Кто был отцом Парамоши? А бог его знает. Ка-кой-то Эдик смутный. Все произошло как бы и не наяву, хотя и не во сне. Некто загорелый и вкрадчивый подвалился, напористо нашептывал какие-то пошлости, протягивал руки, и она их не отталкивала, не затыкала уши от шепотка, потому что не слышала ничего и не видела, а всего лишь — ликовала: вот оно! То самое, ускользнувшее в блокаду, не дотянувшееся тогда до ее «гробовой» коечки. Теперь-то уж не уйдет. Бог ейть любовь. Для чего ему лишние печали?

Парамоша родился молча. Не проронив ни звука. Нянечка, убиравшая палату, в которой лежала Антонина, поставила на Парамоше крест: не жилец.

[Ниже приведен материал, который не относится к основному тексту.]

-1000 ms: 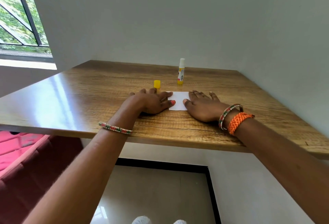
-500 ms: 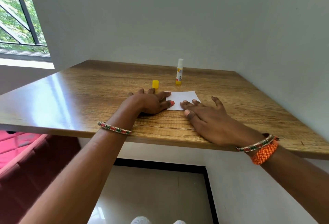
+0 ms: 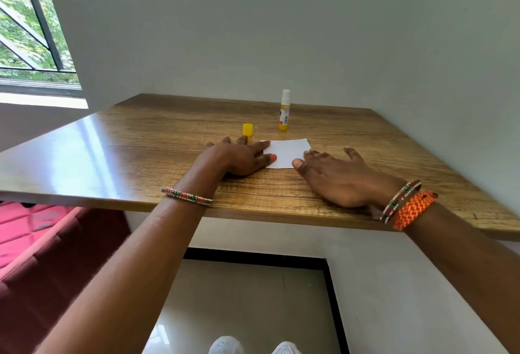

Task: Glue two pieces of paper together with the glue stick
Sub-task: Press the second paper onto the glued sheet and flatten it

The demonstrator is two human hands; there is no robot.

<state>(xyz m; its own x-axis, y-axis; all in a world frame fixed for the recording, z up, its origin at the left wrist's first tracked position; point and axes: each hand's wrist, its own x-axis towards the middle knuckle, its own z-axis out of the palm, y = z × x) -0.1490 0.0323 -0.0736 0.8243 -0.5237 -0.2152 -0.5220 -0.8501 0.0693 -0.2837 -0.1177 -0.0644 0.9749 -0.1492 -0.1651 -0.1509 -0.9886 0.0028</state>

А Парамоша оклемался. Нянечкины прогнозы опроверг. Молча сосал Антонинино молоко, молча сопел, когда его взвешивали, пеленали, щупали, щекотали, принимая за глухонемого, и только во сне, и непременно в глубоком сне, время от времени подавал он голос. Но и тогда не плакал, а как бы… чревовещал. Заговорил и пошел ножками, как все, на двенадцатом месяце жизни. Однако первым его словом было не слово «мама», а имя собственное: «Вася».

Со своей родительницей Парамоша не дружил. Мать с ее «хлебными» странностями начала раздражать Васеньку чуть ли не с первых его шагов по комнате. И как-то само собой получилось, что большую половину дня проводил Парамоша в чулане, в том самом «гробу», прокуренном Антониной в блокаду до такой степени, что и двадцать лет спустя воздух в нем отдавал немытой пепельницей.

Парамоша с матерью не то чтобы не ужились, меж ними исподволь начало происходить то же, что произошло в свое время меж теткой и Антониной: они стали забывать друг друга, постепенно, год от года все явственней взаимоотдаляться. Маленькому Парамоше нравилось лежать на суровой коечке, покрытой солдатским, грубой шерсти одеялом, лежать и смотреть на далекий потолок, за которым ему мерещился «тот свет», поминаемый соседом-пьяницей дядей Колей, у которого была присказка: «Выпьем тут, закусим тут: на том свете не дадут».

Парамоша и рисовать начал именно там, в «гробу», под обглоданной мухами лампочкой, обходясь без дневного света. Рисовал обычно простым карандашом или чернилами, перышком, чуть позже — тушью, углем. Черным по белому рисовал. В художественной средней школе, по принуждению, писал он и красками, но удачнее все же получалось у него в черно-белом рисунке. Достовернее. Не в смысле сходства — в смысле образа. Нет, он не был дальтоником, цвета различал отчетливо, но смешение красок его бесило, и даже слово «колорит» воспринималось Парамошей с неосознанной неприязнью. И, когда без слова «колорит» было ему не обойтись, Парамоша заменял его на полупрезрительное плебейское «колер».

Парамоша очень рано попытался зарабатывать «денежку», величая презренный металл уменьшительно-ласковым словцом не из озорства, но предельно обдуманно, ибо «денежка» в отличие от всего прочего была способна утешить, согреть, накормить, а то и осчастливить.